Start of Excerpted records

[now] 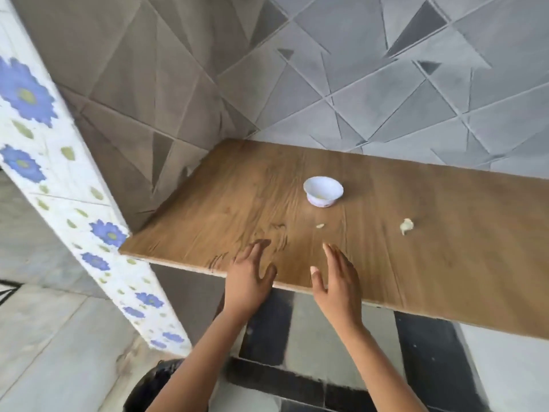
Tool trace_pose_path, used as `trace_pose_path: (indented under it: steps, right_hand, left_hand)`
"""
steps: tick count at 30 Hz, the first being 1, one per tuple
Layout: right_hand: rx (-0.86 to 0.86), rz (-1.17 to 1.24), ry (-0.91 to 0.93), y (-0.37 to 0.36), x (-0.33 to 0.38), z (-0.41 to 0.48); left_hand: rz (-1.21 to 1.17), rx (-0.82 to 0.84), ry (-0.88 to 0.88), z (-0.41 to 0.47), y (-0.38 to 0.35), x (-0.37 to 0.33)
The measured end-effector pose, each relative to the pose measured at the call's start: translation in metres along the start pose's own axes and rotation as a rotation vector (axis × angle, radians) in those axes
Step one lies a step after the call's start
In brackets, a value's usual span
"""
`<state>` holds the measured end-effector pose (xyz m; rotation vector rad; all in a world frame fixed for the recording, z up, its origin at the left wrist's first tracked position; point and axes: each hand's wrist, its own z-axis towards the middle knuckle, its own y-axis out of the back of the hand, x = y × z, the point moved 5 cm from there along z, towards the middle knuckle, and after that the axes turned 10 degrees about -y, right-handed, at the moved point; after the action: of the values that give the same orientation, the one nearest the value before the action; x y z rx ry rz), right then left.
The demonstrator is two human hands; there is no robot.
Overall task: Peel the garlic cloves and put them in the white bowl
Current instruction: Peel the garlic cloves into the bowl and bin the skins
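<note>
A small white bowl (323, 191) stands on the wooden counter (430, 263), with something pale inside at its bottom. A small pale garlic piece (320, 225) lies just in front of the bowl. A larger garlic piece with papery skin (406, 226) lies to the right. My left hand (249, 273) hovers over the counter's front edge with fingers straight and spread, holding nothing. My right hand (335, 278) is beside it, fingers straight, also holding nothing. Both hands are well short of the garlic and bowl.
Grey tiled walls (386, 84) close the counter at the back and left. A white pillar with blue flowers (59, 179) stands at the left. Below the counter's front edge is a dark and light tiled floor (312, 337).
</note>
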<state>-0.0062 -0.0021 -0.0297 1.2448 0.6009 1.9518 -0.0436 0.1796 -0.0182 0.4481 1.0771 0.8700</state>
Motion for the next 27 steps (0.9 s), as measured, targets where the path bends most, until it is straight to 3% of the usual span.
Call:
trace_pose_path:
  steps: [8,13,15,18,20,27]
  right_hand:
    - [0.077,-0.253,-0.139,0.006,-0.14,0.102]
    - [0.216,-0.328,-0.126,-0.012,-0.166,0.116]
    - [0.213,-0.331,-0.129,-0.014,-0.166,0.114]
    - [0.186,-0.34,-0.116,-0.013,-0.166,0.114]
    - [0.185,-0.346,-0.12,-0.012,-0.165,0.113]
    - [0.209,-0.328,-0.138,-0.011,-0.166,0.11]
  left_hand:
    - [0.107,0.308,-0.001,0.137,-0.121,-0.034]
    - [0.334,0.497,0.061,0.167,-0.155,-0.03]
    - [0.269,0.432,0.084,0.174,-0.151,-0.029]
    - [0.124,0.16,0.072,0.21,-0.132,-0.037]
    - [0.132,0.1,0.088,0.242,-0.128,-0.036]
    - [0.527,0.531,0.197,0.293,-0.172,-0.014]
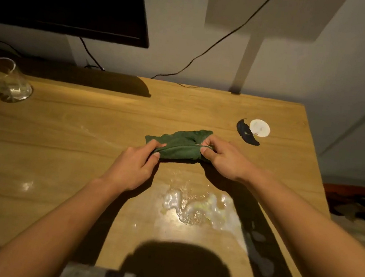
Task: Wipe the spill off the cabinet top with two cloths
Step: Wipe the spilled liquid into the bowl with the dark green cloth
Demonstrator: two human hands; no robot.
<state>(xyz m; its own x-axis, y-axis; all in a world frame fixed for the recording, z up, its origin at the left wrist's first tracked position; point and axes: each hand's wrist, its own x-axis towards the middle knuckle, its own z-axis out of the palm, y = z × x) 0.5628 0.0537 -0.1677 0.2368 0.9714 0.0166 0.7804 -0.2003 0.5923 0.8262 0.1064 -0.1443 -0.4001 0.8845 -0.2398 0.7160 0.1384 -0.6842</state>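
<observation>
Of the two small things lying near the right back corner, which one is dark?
The curved black piece, left of the round white disc. It is long and bent; the disc is pale and round.

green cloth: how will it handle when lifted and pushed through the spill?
The green cloth looks floppy: it bunches in folds between the left hand and right hand, so it would likely sag when lifted. Probably light. Pushed through the spill, it should drag and soak rather than slide.
</observation>
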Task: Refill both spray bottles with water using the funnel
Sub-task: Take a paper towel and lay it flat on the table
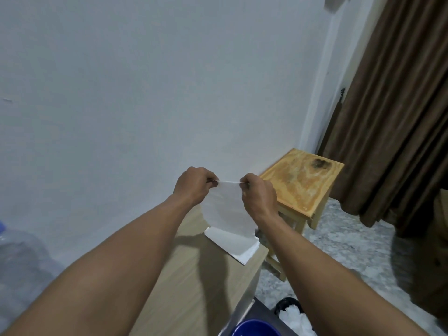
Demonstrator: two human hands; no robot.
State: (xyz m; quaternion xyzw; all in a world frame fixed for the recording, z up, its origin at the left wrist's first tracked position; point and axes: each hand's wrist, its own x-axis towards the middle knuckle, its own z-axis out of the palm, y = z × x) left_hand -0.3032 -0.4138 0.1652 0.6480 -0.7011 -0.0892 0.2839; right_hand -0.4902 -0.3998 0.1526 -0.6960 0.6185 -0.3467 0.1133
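Fingertips [213, 181] of the left hand [194, 184] and right hand [259, 194] pinch the top corners of a tissue sheet [225, 207], holding it taut, probably to lift it off the stack [230, 246] below.

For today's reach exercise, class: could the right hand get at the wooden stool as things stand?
Probably yes: the wooden stool stands just beyond the right hand with nothing between, though that hand pinches the tissue sheet and must release it.

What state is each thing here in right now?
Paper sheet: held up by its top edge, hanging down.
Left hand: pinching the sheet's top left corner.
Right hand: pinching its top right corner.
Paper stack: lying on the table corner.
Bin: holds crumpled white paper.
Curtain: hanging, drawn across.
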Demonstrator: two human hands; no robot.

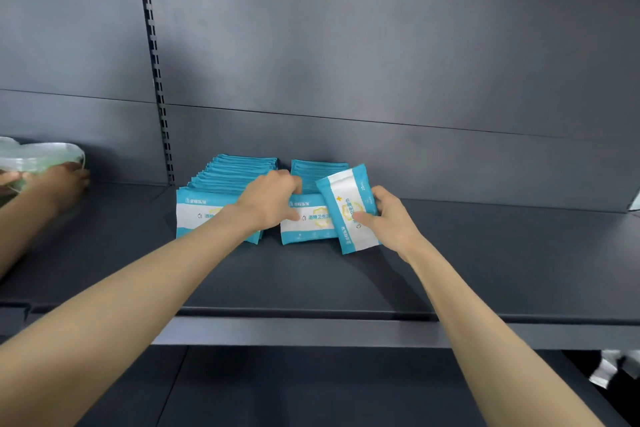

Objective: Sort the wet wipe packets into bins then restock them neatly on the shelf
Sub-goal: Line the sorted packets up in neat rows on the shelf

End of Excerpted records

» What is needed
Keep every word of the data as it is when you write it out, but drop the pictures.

» Problem solution
[now] 
Tool trace_pose_path, used as `trace_pose_path: (indented under it: steps, right_hand, left_hand)`
"""
steps: tick count at 30 Hz, the first being 1, one per tuple
Layout: right_hand: rx (-0.86 to 0.86), rz (-1.17 to 1.24), ry (-0.91 to 0.93), y (-0.37 to 0.36), x (-0.33 to 0.38), z (-0.41 to 0.48); left_hand: rz (-1.21 to 1.17), rx (-0.82 to 0.84), ry (-0.88 to 0.88), z (-0.41 to 0.47), y (-0.38 to 0.35), x (-0.37 to 0.33)
The measured end-effector pose, each relative to the pose measured at the call's start: translation in metres along the start pose's own axes and rotation as a rotation vector (axis × angle, radians) in those axes
Step one lies a step after the call's start
In brackets, a value's usual span
"""
`<state>` holds the measured end-effector pose (xyz m; rotation vector rad; all in a world frame fixed for the recording, z up, its origin at the left wrist's first tracked position; point and axes: each hand's wrist, its own z-axis towards the middle knuckle, its own y-axis out of the back of the hand, x = y × z, the point moved 5 cm from there along z, towards the middle knuckle, and after that the axes turned 10 degrees about -y, right-handed, at the moved point; after the action: of the values that give the same orientation, the one nearest the value before the action; x y z rx ry rz), right then left.
The demonstrator is two human hands; there is no robot.
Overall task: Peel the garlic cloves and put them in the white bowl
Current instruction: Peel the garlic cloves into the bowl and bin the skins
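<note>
A small white bowl (323, 191) stands on the wooden counter (430, 263), with something pale inside at its bottom. A small pale garlic piece (320, 225) lies just in front of the bowl. A larger garlic piece with papery skin (406, 226) lies to the right. My left hand (249, 273) hovers over the counter's front edge with fingers straight and spread, holding nothing. My right hand (335, 278) is beside it, fingers straight, also holding nothing. Both hands are well short of the garlic and bowl.
Grey tiled walls (386, 84) close the counter at the back and left. A white pillar with blue flowers (59, 179) stands at the left. Below the counter's front edge is a dark and light tiled floor (312, 337).
</note>
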<state>-0.0062 -0.0021 -0.0297 1.2448 0.6009 1.9518 -0.0436 0.1796 -0.0182 0.4481 1.0771 0.8700</state>
Motion for the next 27 steps (0.9 s), as measured, targets where the path bends most, until it is straight to 3% of the usual span.
Call:
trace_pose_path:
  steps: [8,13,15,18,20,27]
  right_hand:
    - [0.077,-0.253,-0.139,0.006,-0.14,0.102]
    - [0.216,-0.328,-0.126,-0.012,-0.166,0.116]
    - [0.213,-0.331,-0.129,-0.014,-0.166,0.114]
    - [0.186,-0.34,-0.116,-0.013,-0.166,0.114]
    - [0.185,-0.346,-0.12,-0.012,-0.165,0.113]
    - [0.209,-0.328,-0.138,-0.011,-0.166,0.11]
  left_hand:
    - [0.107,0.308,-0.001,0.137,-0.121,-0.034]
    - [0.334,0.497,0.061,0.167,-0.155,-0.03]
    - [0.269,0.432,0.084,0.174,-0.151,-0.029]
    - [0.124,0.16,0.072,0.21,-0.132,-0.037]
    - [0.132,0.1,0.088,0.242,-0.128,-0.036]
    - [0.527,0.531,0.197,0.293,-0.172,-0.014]
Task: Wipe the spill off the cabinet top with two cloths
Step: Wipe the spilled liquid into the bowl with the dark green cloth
Demonstrator: two human hands; no robot.
<state>(xyz m; its own x-axis, y-axis; all in a world frame fixed for the recording, z up, its origin at the left wrist's first tracked position; point and axes: each hand's wrist, its own x-axis towards the middle knuckle, its own z-axis out of the palm, y = z × x) 0.5628 0.0537 -0.1677 0.2368 0.9714 0.0166 0.7804 -0.2003 0.5923 0.8262 0.1064 -0.1443 -0.4001 0.8845 -0.2398 0.7160 0.1384 -0.6842</state>
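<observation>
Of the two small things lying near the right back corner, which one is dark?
The curved black piece, left of the round white disc. It is long and bent; the disc is pale and round.

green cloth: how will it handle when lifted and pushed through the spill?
The green cloth looks floppy: it bunches in folds between the left hand and right hand, so it would likely sag when lifted. Probably light. Pushed through the spill, it should drag and soak rather than slide.
</observation>
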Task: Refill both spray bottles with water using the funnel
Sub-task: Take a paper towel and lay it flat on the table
Demonstrator: two human hands; no robot.
State: (xyz m; quaternion xyzw; all in a world frame fixed for the recording, z up, its origin at the left wrist's first tracked position; point and axes: each hand's wrist, its own x-axis towards the middle knuckle, its own z-axis out of the palm, y = z × x) left_hand -0.3032 -0.4138 0.1652 0.6480 -0.7011 -0.0892 0.2839; right_hand -0.4902 -0.3998 0.1526 -0.6960 0.6185 -0.3467 0.1133
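Fingertips [213, 181] of the left hand [194, 184] and right hand [259, 194] pinch the top corners of a tissue sheet [225, 207], holding it taut, probably to lift it off the stack [230, 246] below.

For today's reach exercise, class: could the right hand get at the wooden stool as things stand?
Probably yes: the wooden stool stands just beyond the right hand with nothing between, though that hand pinches the tissue sheet and must release it.

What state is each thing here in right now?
Paper sheet: held up by its top edge, hanging down.
Left hand: pinching the sheet's top left corner.
Right hand: pinching its top right corner.
Paper stack: lying on the table corner.
Bin: holds crumpled white paper.
Curtain: hanging, drawn across.
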Demonstrator: two human hands; no robot.


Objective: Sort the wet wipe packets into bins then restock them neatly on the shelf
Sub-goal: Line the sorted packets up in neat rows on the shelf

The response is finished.